*TASK GOAL*. What must be handed in is the entire listing, exactly as written, with no pictures.

*THE DATA*.

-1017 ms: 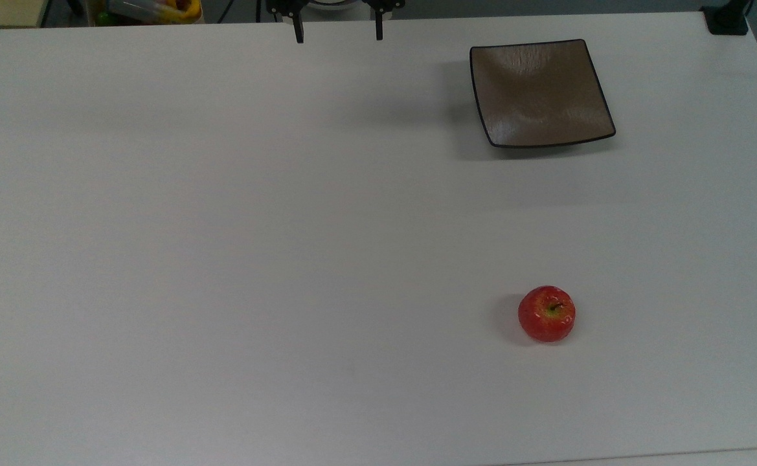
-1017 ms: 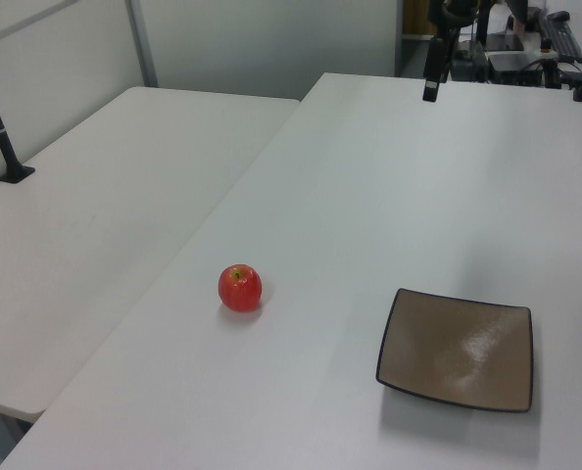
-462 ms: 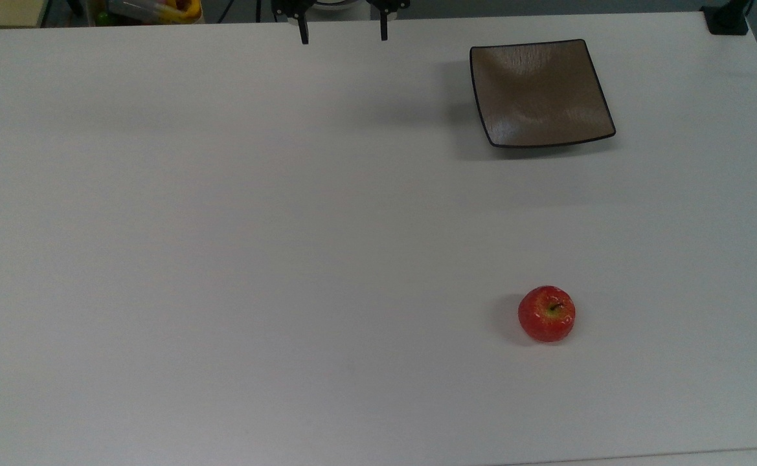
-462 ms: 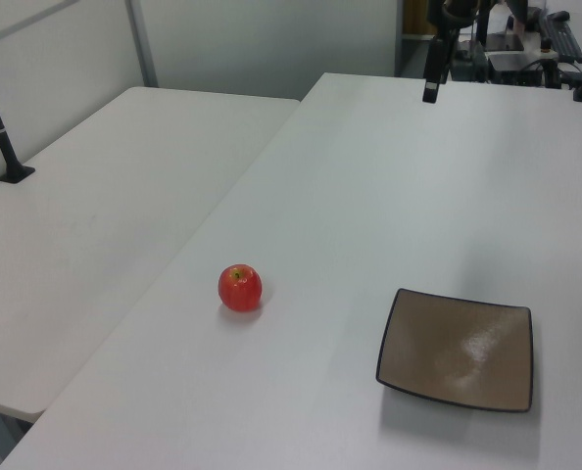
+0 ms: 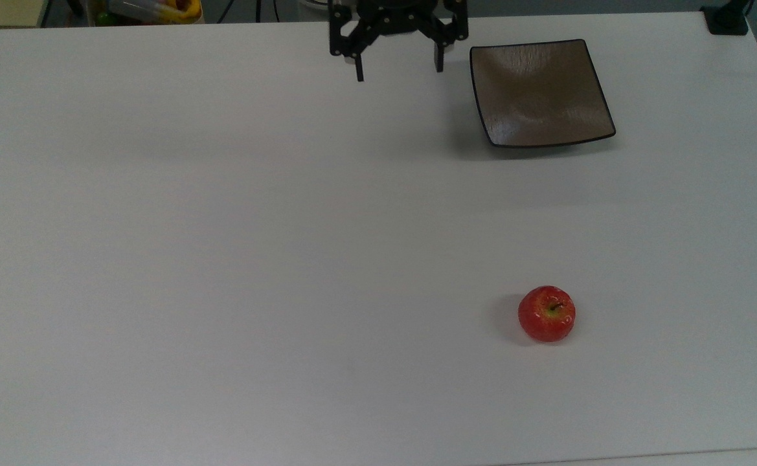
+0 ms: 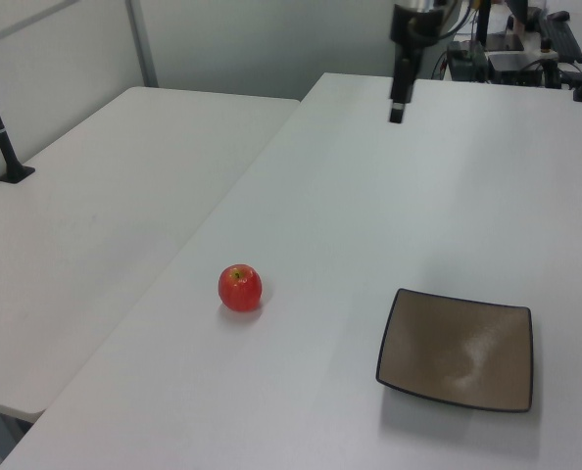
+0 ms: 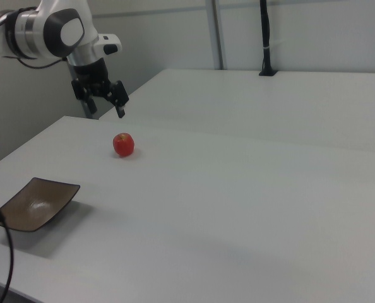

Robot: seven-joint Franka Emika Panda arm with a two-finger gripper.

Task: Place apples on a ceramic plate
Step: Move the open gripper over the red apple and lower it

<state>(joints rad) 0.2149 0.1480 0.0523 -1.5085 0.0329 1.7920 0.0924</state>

*RESPONSE AREA*.
-1017 ms: 
-1017 ms: 
-462 ms: 
-462 ms: 
+0 ms: 
+0 ms: 
+0 ms: 

Robot: seven-joint Franka Emika Panda arm with a two-finger gripper.

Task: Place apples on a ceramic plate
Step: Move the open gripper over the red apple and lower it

<state>(joints rad) 0.2149 0.1480 0.0523 -1.5085 0.0329 1.7920 0.0924</state>

Nothing more belongs to this exercise.